“Stalker” di Andrei Tarkovskij rivive in alta definizione

Il titolo potrebbe tranquillamente spingere a pensare al nomignolo che, comunemente, viene attribuito agli individui affetti da un disturbo della personalità che li spinge a perseguitare ossessivamente un’altra persona con minacce, pedinamenti, molestie ed attenzioni indesiderate; ma, in realtà, derivato da un racconto dei fratelli Arkadij e Boris Strugackij ambientato a Harmont, città immaginaria del Canada, Stalker di Andrei Tarkovskij fa riferimento ad una figura totalmente distante da quella appena descritta.

Sulla carta figura reietta dall’emblematica capigliatura fulva, nonché ex fisico caduto in disgrazia e convertitosi alla malavita subendo condanne, nella trasposizione cinematografica datata 1979 manifesta i connotati di Aleksandr Kaydanovskiy e, affiancato da uno scrittore ed uno scienziato, si trova ad intraprendere un rischioso viaggio tra residui bellici, piante velenose e putridi acquitrini nella cosiddetta Zona, dove molti anni fa qualcosa di misterioso o, forse, semplicemente un meteorite, ha distrutto le cose degli uomini e dove la polizia spara a vista a chiunque tenti di penetrarvi oltrepassando il filo spinato appositamente piazzato dalle autorità.

Un viaggio mirato al raggiungimento di una stanza che, a quanto pare, è fornita del magico potere di realizzare i desideri e che il compianto cineasta russo racconta quattro anni prima di dedicarsi al memorabile Nostalghia alternando immagini in bianco e nero ad altre a colori.

Nel corso di oltre due ore e quaranta che, facilmente classificabile all’interno del filone fantascientifico a causa del plot post-atomico di base ma tutt’altro che rientrante nella tipologia di spettacolo in fotogrammi indirizzata al pubblico in cerca di facili emozioni a suon di elaborati effetti visivi e sequenze d’azione, non può fare a meno di richiamare alla memoria le tanto lugubri quanto deprimenti atmosfere regalate dall’Espressionismo tedesco grazie ai fatiscenti scenari immortalati dalla macchina da presa.

Mentre sono silenzi e lunghe inquadrature a scandire un racconto per immagini che intende essere, in maniera evidente, una allegoria in salsa filosofica relativa all’esistenza, come è anche facilmente deducibile da questa dichiarazione rilasciata a suo tempo dallo stesso Tarkovskij nel suo libro Scolpire il tempo.

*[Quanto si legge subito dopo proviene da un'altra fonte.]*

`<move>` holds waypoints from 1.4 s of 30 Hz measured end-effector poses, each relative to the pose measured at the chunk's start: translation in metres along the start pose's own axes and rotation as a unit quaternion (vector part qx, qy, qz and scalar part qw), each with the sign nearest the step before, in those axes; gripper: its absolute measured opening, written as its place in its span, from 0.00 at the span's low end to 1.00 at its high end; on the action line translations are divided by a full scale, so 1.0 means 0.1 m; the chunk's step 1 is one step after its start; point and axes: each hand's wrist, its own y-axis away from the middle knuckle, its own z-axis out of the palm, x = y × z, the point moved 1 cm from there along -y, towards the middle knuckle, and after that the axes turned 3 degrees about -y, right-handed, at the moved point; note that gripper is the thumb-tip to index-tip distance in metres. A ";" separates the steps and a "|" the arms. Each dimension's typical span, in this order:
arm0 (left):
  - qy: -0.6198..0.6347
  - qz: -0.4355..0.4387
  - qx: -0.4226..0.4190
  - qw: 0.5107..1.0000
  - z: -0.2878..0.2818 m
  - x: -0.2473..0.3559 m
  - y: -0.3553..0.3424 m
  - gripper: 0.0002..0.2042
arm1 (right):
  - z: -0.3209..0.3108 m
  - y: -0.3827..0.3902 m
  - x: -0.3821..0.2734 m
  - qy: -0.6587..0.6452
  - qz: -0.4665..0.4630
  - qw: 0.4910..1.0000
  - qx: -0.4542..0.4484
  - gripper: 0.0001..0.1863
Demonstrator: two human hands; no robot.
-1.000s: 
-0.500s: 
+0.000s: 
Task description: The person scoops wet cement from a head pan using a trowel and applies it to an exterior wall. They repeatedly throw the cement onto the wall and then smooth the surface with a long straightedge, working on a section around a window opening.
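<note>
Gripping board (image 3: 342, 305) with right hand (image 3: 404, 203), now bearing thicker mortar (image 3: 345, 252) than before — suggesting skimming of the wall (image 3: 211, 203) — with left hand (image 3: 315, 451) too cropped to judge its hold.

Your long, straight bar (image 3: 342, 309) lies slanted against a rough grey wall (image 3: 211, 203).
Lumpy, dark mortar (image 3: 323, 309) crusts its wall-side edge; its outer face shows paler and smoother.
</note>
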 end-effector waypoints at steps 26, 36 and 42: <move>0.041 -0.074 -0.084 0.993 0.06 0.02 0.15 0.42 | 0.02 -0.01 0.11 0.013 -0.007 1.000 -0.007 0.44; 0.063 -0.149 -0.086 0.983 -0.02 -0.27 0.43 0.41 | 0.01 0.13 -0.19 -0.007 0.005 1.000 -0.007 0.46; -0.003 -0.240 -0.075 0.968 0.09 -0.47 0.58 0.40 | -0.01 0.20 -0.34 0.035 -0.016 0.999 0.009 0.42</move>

Riflessioni sul cinema: “Mi hanno sovente domandato cos’è la Zona, che cosa simboleggia, ed hanno avanzato le interpretazioni più impensabili. Io cado in uno stato di rabbia e di disperazione quando sento domande del genere. La Zona è la Zona, la Zona è la vita: attraversandola l’uomo o si spezza o resiste. Se l’uomo resisterà dipende dal suo sentimento della propria dignità, dalla sua capacità di distinguere il fondamentale dal passeggero”.

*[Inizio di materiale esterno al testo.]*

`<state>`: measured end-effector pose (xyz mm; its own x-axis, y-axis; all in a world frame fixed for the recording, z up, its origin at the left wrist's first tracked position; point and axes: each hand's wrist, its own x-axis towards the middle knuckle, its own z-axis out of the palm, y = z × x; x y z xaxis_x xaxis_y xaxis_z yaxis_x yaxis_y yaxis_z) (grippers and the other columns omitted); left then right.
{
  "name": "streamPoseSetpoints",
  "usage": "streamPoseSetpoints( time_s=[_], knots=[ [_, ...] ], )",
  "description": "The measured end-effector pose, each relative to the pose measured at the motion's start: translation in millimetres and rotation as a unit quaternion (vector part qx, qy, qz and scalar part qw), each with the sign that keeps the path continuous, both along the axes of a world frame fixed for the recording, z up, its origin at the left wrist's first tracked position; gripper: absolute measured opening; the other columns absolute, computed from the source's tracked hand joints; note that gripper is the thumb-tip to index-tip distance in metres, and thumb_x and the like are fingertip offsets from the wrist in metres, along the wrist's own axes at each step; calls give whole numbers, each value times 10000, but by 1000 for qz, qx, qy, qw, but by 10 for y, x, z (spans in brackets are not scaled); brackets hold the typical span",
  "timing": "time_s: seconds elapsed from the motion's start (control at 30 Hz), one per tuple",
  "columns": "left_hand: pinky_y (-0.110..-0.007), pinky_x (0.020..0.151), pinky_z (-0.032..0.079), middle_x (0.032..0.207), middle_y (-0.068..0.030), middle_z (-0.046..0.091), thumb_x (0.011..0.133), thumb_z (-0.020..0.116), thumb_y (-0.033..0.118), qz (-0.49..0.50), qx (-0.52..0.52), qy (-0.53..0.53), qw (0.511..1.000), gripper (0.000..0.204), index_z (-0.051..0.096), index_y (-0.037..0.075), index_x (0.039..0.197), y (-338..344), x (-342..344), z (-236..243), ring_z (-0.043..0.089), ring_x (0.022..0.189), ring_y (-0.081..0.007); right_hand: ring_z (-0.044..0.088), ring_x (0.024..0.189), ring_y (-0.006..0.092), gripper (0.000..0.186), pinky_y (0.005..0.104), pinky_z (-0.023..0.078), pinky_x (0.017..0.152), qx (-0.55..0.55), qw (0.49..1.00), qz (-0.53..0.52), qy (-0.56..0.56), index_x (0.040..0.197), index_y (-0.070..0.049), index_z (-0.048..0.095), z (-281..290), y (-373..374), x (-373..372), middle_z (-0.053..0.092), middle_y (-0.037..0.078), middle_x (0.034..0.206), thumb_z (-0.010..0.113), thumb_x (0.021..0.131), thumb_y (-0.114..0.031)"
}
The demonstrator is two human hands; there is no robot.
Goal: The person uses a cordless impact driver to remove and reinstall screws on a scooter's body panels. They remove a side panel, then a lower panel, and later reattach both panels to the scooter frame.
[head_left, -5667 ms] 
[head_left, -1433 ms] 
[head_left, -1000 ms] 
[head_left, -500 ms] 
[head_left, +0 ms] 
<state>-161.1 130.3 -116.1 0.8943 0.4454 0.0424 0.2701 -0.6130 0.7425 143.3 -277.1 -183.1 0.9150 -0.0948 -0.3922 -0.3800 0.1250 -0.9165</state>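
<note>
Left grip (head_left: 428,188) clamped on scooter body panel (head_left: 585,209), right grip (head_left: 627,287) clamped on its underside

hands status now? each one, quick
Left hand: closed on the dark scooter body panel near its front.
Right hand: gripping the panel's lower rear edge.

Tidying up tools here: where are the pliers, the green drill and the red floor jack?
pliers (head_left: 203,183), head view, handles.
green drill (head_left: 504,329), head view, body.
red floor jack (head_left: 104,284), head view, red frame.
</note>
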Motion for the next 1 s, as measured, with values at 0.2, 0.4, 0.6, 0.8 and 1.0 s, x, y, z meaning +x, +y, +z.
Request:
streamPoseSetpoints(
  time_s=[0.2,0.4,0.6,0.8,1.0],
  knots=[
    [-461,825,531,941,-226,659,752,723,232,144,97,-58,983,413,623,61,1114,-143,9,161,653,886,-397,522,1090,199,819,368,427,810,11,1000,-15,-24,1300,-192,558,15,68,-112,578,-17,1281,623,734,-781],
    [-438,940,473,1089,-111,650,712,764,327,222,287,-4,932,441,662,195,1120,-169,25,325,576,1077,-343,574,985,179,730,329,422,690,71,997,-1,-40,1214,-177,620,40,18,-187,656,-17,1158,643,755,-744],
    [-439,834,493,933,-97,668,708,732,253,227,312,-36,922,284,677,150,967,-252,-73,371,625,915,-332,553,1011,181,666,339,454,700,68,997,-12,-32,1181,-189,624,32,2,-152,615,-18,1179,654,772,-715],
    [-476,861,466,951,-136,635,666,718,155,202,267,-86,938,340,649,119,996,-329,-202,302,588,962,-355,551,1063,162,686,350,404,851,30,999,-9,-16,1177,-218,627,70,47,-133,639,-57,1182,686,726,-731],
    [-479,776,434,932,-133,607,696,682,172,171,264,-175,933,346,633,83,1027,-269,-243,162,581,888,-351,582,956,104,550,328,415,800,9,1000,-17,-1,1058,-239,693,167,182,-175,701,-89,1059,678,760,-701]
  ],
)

Una allegoria che è pura poesia su celluloide, lontana dai classici stilemi della Settima arte “ordinaria” e capace di filtrare il genere attraverso una personale e decisamente autoriale visione che sembra fondere la magnifica invenzione dei fratelli Lumière con la letteratura e, se vogliamo, la pittura, considerando che ogni immagine appare quasi come fosse un quadro dipinto.

E il viaggio alla base della vicenda portata in scena altro non è che un’escursione all’interno di ognuno di noi, finalmente disponibile su supporto blu-ray grazie a General Video (www.cgentertainment.it).

Con sezione extra rappresentata dall’estratto di cinque minuti La “casa” di Tarkovskij, ovvero le riprese del rudere di una casa in legno abbandonata, la casa avita del regista, commentate dalla colonna sonora di Eduard Artemejev e memoria degli ambienti cadenti del film.